It is safe to say that Elliott Wave is a method of market analysis that often provokes controversy. Part of that controversy stems from the potential of EW analysis to lead to specific conclusions about the market's future path. There are some EW analysts that like to make grand predictions about the stock market on the scale of decades or longer, and make shorter term market calls based on what those long-term predictions say must happen. This top-down approach carries with it enormous room for error in terms of market action and time, and can leave the individual investor - who usually just wants to know what to do with their portfolios one year to the next - lost is a sea of long-term predictions that have no practical application to the here and now.
EW is a set of methods to describe the fractal nature of market movement, which means that the same rules apply to interpreting the long-term trend and the short-term trend. Having a long-term picture in mind can help the interpretation of more short-term market action, but it should not be so influential that is trumps what you are seeing right in front of you. EW can be enormously helpful in the short run if it's taken in the right context and used inclusively with other methods. EW does not and cannot predict the future, but it does allow you to refine the probability that the market will head in a certain direction. The fact of the matter is that there an infinite number of ways EW patterns can be put together, and while in hindsight it is perfectly clear what patterns traced out it remains impossible to say with certainty what will trace out in the future, and when. Guessing the exact pattern is like pulling a needle from a haystack, and this is where most EW analysts get in trouble - trying to be too precise with a tool that at best only gives you strong hints about the direction of the current trend.

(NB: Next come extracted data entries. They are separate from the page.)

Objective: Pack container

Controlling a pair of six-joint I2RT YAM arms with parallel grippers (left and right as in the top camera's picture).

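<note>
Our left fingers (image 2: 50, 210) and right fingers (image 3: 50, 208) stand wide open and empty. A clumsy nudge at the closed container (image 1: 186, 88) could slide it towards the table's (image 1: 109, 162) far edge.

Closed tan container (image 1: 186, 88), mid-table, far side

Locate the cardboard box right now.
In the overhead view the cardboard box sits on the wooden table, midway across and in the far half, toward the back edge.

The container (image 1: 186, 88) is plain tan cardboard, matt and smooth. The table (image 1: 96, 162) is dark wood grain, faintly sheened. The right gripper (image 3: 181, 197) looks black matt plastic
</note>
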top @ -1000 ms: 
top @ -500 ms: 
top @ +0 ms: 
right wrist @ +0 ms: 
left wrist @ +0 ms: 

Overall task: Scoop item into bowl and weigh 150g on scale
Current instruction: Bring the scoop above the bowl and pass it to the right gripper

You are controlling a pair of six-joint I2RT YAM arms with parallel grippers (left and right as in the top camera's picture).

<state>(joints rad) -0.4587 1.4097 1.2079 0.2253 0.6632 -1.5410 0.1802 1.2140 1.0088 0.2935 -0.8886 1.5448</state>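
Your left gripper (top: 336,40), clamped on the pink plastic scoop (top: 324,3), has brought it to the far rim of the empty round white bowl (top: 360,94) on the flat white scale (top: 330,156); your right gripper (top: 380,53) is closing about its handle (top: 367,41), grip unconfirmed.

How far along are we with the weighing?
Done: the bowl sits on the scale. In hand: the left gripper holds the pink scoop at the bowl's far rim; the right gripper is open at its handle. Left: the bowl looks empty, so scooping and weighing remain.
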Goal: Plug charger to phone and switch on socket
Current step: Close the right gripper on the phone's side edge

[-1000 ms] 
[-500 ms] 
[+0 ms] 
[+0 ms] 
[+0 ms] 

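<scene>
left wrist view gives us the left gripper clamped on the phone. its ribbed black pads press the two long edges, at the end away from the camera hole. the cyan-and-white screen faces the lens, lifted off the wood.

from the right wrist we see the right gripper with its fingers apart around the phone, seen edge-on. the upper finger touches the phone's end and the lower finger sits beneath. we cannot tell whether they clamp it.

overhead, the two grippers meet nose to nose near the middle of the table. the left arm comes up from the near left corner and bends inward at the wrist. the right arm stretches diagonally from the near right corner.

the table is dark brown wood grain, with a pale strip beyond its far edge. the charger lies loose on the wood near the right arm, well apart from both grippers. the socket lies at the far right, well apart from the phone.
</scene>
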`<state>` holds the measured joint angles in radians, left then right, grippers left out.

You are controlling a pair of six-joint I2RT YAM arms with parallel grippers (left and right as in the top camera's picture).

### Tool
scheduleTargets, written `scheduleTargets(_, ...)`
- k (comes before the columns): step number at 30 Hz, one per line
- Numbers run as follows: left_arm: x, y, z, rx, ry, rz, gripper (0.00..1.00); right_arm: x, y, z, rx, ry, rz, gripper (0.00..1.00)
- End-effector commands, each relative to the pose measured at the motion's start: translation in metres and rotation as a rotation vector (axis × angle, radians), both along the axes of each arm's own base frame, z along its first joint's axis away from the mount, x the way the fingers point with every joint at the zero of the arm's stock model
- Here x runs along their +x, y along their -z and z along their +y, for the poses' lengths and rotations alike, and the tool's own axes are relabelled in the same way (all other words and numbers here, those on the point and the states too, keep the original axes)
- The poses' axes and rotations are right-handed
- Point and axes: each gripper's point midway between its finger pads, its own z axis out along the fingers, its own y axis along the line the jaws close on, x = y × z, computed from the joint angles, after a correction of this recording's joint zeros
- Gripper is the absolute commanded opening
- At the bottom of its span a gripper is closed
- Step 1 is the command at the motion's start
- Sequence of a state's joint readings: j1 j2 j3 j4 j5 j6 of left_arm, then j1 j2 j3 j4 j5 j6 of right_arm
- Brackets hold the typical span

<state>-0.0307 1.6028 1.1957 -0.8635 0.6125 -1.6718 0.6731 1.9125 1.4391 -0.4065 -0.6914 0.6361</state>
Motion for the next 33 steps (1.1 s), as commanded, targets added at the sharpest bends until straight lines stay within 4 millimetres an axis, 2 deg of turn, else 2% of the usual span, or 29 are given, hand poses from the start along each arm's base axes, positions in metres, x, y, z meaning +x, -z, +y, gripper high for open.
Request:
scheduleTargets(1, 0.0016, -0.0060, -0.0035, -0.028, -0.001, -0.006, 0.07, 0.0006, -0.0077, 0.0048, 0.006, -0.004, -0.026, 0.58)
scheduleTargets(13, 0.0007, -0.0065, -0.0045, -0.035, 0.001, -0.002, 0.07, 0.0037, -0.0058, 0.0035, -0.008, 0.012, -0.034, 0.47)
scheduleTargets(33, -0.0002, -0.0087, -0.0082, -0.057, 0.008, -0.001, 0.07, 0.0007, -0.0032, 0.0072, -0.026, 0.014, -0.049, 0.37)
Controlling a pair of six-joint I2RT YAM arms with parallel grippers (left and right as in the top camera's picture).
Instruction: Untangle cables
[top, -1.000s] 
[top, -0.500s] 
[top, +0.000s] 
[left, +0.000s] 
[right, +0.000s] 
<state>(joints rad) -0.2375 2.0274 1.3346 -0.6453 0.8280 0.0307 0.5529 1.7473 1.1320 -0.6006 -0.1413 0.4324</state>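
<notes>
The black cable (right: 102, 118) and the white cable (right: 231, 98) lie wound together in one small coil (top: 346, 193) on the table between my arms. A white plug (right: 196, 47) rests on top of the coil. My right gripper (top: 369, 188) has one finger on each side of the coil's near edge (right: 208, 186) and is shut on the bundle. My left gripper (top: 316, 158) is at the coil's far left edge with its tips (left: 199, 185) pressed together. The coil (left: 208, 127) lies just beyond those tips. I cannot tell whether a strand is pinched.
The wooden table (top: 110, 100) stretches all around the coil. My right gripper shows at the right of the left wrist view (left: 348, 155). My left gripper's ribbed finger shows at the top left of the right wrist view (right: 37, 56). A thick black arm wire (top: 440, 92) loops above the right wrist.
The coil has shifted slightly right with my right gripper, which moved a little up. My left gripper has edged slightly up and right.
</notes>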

Fortunately, being on the right side of the trend does not require you to know the exact path the market will take, only whether it is more likely that the market is heading up or heading down. The stock market so far in 2004 has been going down, but does that mean we are going to go down more from here or is the market going to turn up from here? Let's look at what EW is saying, and more importantly what it is not saying. The chart below shows the Dow Industrials from 1990 through Friday's close.
What we do know is that the Dow traced out a corrective decline from its high in 2000 to its low in 2002 (labeled A-B-C in Red), and that this decline could now be complete or it could have been only the first leg in a larger decline. The rally off the 2002 low has traced out 3 waves so far, and at this point it can be counted as waves 1-2-3 of a new bull market or waves a-b-c of a bear market correction (shown in Blue). The two statements above are all we know for sure at this scale, and anything beyond those statements that goes into what count is more likely is solely the analyst's opinion of what might happen next, not objective EW analysis. And the fact is, there is nothing yet in the above chart that suggests Dow 4000 is more or less probable than Dow 20,000.
However, it is likely that 2004 will give us some strong hints in that regard. If the current decline continues and the Dow moves below 9043, the advance from the October 2002 low will be confirmed as an A-B-C corrective rally and it will be clear that the Bear market did not end in 2002. This would not suggest what a continued Bear market would look like, but it would strongly suggest that the 2000 highs would not be broken anytime soon. If the Dow remains above 9043 this year and rallies to a new post-2002 high it would be clear that the Dow (as well as other major indexes) had traced out a 5 wave advance from the 2002 low, and that would have more bullish long-term implications.
At Sitkapacific.com, we have been short the majority of the year because the pattern of the decline from the March high in the Dow (and in the other major indexes) suggested that there would be more downside after the March-April rally - which took the form of the decline to the May low. And now the market has given us clear lines in the sand that will let us know if the highs in early 2004 were the end of a wave 3 rally from the March 2003 low (which would give us another tradable advance in 2004 once this decline completes), or if the highs in early 2004 were the end of a bear market A-B-C correction from the October 2002 low (which would leave the door open for a much more significant decline from here).
There are bearish hints that Fibonacci and EW are dropping in the short term charts, especially in the SOX and the Dow, and there are clear levels on the Dow and other indexes that if broken will leave a more bullish short-term picture. We will trade whatever the market decides to give us in 2004-2005, and you should be prepared to do so as well - regardless of how sure some are of their long-term EW predictions.